Chronique

GRETA VAN FLEET - THE BATTLE AT GARDEN’S GATE / Universal 2021

La nouvelle sensation Hard rock arrive avec son deuxième album. Faisant suite à un EP et un premier essai couvert de succès, nos jeunes hommes ont fort à faire avec ce successeur qui doit prouver que ce n’est pas un succès éphémère. Alors plongeons à sa découverte.

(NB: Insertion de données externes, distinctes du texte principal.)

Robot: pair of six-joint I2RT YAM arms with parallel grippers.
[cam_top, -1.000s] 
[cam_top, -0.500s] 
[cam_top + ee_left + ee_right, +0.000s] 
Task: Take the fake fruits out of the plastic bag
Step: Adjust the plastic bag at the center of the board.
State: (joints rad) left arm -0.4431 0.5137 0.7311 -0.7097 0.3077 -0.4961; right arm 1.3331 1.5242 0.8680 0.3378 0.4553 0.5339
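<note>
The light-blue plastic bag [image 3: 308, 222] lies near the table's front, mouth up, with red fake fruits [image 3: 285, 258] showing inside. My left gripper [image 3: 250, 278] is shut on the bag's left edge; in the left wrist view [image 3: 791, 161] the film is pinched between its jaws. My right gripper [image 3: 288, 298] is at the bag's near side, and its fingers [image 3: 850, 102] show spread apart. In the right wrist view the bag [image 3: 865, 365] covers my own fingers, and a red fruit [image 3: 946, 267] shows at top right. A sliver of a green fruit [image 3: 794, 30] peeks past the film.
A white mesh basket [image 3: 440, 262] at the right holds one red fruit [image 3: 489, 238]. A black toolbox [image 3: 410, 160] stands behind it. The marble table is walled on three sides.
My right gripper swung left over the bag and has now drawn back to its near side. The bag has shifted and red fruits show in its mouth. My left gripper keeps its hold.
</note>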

On débute dans le calme et l’ambiant avec la très belle « Heat above ». Surprenant pour un départ mais cette chanson est si enivrante qu’on se laisse porter par ses effets. Le rock arrive avec « My way soon » qui reste gentillet et toujours porté de bonnes vibrations. A noter un refrain magique mené par un Josh Kiszka très en voix !
« Broken bells » retrouve du calme qui ne laisse pas de marbre. La voix d’un autre monde de Josh est bluffante et l’univers des frangins est si prenant que les frissons montent vite. Une ballade simple et intimiste qui certes tue le rythme, mais elle est tellement hypnotique qu’on le lui pardonne. Un bon riff entame « Built by nations », un Mid tempo bien Rock qui fait du bien. Ça permet de retrouver du poil de la bête.
La guitare de Jake Kiszka ouvre « Age of machine » de manière coulée. Un titre soft rock, qui là encore fleure bon les 70’ et son flower power d’une certaine manière. Là encore l’ambiance est le leitmotiv de cette chanson et tout le groupe excelle ! Cette fois ci c’est une guitare acoustique et un piano qui arrivent avec « Tears of rain ». Une nouvelle ballade qui certes n’arrange pas le rythme de notre album, mais encore une fois livre de grands moments, portée par des musiciens talentueux. Et une fois de plus quelle voix ce Josh ! Ma.gni.fi.que !!
« Stardust chords » malgré son orgue, nous offre du Rock certes loin d’être sauvage mais, fait largement son effet. On se laisse porter par ses mélodiques vraiment enivrantes. « Light my love » entame avec son piano un titre soft de plus. Ici on est dans du plus conventionnel ce qui peut surprendre au vu des idées lumineuses depuis le début. Peut-être un titre formaté pour être un single. Un moment qui reste malgré tout agréable.
« Caravel » retrouve du mieux avec ce Mid tempo puissant qui fonctionne à merveille. Puis « The barbarians » vient enfoncer le clou avec là encore un Rock lourd qui prouve que nos jeunots savent envoyer du lourd quand il le faut !
On reste dans le même esprit avec « Trip the light fantastic », qui se veut plus cool. Un titre qui, je trouve, n’apporte pas grand-chose à l’album. En revanche le final « The weight of dreams » lui est grandiose, 9 minutes de musique de haut niveau qui prouvent la maturité et l’immense talent des 4 fantastiques.

Conclusion : pour leur deuxième album, nos 4 jeunes loups ont poussé leurs limites et étoffé leur univers. Un album plus ambiant que Rock qui ne plaira pas à tout le monde, qui reste parfois frustrant à écouter mais qui révèle de vraies pépites musicales en son sein si on sait les écouter.